On the cusp of my 40th, I am considering time – gorgeous, expansive time and I don’t want to waste one sacred second. I want to celebrate every glorious one, not the one that preceded it, not the one to follow, that very second and get into the details of life. I don’t want to waste one act, one deed, one word. 40 years. Every experience in my life brought me to this. I thank God for every one of them. The beautiful and precious and silent ones and the heartbreaking ones. And sometimes especially the heartbreaking ones simply because these are the ones I don’t always understand, these are the ones that instruct me. These are the ones that cause me to rise, and rise, and then rise again.

40 years. And there is still is so much to learn, so much to do, so much to experience, and share and give. I hardly think I can get it all done. 40 years. I am not looking back; I am looking forward. I am not feeling old; I am feeling like I need to pick up the pace because time is a tickin. I am not lamenting the past; I honestly believe my 40s may be the best decade of my life. My yoga teacher says the meaning of life is to find your gift, the purpose of life is to give that gift to the world. The gift is love. And I want to give, and give and give for another 40 years. I want to give until I am completely spent, and there is nothing left. I want to leave absolutely nothing on the field.

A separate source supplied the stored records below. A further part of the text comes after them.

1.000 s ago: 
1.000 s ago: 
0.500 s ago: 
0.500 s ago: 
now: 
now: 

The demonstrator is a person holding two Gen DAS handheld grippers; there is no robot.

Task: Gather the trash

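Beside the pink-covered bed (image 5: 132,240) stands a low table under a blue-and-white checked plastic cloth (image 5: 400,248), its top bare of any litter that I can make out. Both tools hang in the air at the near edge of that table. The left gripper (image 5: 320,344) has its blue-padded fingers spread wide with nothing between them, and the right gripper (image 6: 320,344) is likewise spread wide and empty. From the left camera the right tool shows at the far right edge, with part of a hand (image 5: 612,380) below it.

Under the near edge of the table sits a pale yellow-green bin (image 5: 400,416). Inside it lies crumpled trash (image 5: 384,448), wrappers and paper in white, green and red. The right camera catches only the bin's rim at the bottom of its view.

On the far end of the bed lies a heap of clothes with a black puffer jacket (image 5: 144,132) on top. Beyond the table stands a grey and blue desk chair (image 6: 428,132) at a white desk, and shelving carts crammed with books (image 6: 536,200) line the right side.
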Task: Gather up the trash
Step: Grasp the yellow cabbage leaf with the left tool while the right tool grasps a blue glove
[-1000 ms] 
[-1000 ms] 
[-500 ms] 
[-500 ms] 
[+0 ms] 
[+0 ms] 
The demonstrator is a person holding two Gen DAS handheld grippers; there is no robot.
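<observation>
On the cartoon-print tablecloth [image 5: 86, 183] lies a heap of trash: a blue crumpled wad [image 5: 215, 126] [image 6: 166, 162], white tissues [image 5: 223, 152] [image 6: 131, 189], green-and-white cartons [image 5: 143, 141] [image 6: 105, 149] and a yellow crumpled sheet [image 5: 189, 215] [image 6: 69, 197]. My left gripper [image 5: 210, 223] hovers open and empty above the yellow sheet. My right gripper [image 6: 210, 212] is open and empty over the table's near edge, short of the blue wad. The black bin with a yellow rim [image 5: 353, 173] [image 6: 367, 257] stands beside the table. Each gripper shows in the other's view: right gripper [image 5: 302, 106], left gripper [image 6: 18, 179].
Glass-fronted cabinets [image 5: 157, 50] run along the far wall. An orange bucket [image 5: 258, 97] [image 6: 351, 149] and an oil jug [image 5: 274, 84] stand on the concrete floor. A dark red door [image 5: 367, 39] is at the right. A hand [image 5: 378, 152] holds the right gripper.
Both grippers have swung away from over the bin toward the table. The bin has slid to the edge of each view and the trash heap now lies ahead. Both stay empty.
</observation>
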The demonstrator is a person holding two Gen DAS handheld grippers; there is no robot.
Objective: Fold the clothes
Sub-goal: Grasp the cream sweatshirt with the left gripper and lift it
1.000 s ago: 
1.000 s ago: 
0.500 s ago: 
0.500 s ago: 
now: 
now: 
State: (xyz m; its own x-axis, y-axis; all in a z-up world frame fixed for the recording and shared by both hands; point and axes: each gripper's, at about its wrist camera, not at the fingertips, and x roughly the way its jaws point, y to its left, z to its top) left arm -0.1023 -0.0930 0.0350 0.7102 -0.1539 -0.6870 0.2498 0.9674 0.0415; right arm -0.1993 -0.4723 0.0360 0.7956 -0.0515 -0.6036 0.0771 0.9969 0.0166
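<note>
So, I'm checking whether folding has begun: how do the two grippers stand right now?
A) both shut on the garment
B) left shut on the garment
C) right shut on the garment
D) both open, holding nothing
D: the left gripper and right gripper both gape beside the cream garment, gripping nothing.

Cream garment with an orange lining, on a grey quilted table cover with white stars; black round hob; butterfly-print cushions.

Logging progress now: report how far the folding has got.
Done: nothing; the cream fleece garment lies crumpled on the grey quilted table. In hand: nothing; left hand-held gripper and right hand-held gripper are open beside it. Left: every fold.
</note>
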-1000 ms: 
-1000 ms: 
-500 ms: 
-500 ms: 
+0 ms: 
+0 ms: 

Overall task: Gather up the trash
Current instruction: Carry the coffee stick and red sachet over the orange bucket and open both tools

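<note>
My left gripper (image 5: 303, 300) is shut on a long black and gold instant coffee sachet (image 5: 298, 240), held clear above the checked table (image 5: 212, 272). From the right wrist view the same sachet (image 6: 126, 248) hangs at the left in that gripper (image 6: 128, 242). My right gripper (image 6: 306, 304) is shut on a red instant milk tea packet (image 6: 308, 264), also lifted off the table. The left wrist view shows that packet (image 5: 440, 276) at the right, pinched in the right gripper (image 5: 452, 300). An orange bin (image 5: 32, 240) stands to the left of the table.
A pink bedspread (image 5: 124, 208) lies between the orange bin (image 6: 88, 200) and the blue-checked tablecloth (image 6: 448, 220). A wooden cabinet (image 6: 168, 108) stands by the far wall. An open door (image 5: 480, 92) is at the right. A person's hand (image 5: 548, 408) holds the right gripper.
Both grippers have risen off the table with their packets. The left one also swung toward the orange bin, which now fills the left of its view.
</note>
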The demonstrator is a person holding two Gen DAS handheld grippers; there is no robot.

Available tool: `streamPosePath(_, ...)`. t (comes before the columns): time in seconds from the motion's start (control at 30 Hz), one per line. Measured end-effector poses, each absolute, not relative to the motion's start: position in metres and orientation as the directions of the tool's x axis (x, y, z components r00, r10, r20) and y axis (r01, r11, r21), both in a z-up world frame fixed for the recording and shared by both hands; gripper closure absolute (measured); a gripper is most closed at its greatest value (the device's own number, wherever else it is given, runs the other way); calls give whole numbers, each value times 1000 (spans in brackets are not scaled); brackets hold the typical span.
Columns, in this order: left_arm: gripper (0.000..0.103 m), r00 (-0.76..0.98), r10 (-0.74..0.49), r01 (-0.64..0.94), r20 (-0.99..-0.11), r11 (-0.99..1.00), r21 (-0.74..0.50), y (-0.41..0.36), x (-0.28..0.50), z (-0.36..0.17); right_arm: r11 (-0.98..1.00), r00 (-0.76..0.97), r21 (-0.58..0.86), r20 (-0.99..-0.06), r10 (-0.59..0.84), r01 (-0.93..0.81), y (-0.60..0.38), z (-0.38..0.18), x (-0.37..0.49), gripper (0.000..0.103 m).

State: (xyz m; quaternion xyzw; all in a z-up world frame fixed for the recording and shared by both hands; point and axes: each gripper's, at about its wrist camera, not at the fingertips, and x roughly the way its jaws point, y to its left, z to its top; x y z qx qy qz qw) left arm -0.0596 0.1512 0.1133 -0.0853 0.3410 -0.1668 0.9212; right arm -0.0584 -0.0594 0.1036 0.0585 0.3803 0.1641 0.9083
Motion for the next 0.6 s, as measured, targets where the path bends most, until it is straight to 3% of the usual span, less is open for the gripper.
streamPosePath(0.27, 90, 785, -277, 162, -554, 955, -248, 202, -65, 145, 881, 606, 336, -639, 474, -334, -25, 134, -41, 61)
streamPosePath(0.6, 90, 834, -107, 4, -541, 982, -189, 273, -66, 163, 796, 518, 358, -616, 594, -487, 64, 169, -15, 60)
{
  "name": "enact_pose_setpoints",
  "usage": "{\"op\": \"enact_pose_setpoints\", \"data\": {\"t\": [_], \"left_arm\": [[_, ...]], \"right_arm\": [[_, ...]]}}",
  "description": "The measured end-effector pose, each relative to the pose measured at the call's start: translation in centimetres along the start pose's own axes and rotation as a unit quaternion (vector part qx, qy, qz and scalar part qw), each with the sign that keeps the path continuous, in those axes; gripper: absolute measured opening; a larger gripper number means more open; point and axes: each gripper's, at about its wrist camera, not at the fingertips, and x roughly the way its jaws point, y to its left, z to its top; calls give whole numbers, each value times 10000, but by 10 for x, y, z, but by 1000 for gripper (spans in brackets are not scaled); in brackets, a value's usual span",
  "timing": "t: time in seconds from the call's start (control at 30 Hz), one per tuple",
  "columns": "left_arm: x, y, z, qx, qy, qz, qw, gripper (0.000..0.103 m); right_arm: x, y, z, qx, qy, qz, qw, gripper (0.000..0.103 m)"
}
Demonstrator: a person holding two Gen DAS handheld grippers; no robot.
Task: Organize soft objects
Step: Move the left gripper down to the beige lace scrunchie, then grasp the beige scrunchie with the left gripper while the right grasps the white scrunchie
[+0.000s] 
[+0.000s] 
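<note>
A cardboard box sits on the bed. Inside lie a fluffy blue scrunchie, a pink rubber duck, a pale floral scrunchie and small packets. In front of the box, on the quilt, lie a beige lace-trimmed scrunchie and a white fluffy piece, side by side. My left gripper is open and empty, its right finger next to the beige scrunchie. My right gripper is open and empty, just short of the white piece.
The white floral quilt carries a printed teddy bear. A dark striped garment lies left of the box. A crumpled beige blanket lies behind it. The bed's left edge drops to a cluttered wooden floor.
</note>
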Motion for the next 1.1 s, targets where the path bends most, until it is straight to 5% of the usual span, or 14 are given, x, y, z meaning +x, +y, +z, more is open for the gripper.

40 years and magazines and commercials are telling me to erase time, to fight aging, to hide wrinkles and crows feet and believe me I understand. But once I heard the story of a woman, a cancer survivor who celebrated every silver hair, every wrinkle. To grow old is a privilege not everyone is lucky enough to experience. Not everyone sees their children grow. Not everyone has another day. Maybe we earn our wrinkles. Every laugh line is a memory and every worry line from all the love and care we pour over our children. Maybe faces are maps and to erase them is to erase us, our history. When I crave youth I look to my children. They are the young. I can let go of my youth with grace. I don’t need to erase anything.

Milestone birthdays are the pause button. The previous act just ended and the orchestra is warming up, getting ready to introduce the second act. The curtain draws and stage left enters a woman, brown hair, green eyes, easy smile. She is walking forward, looking towards something. It is her future. All the moments in her life brought her to this, to understand how precious time is. She doesn’t want to waste one second of it.

 

Through the years…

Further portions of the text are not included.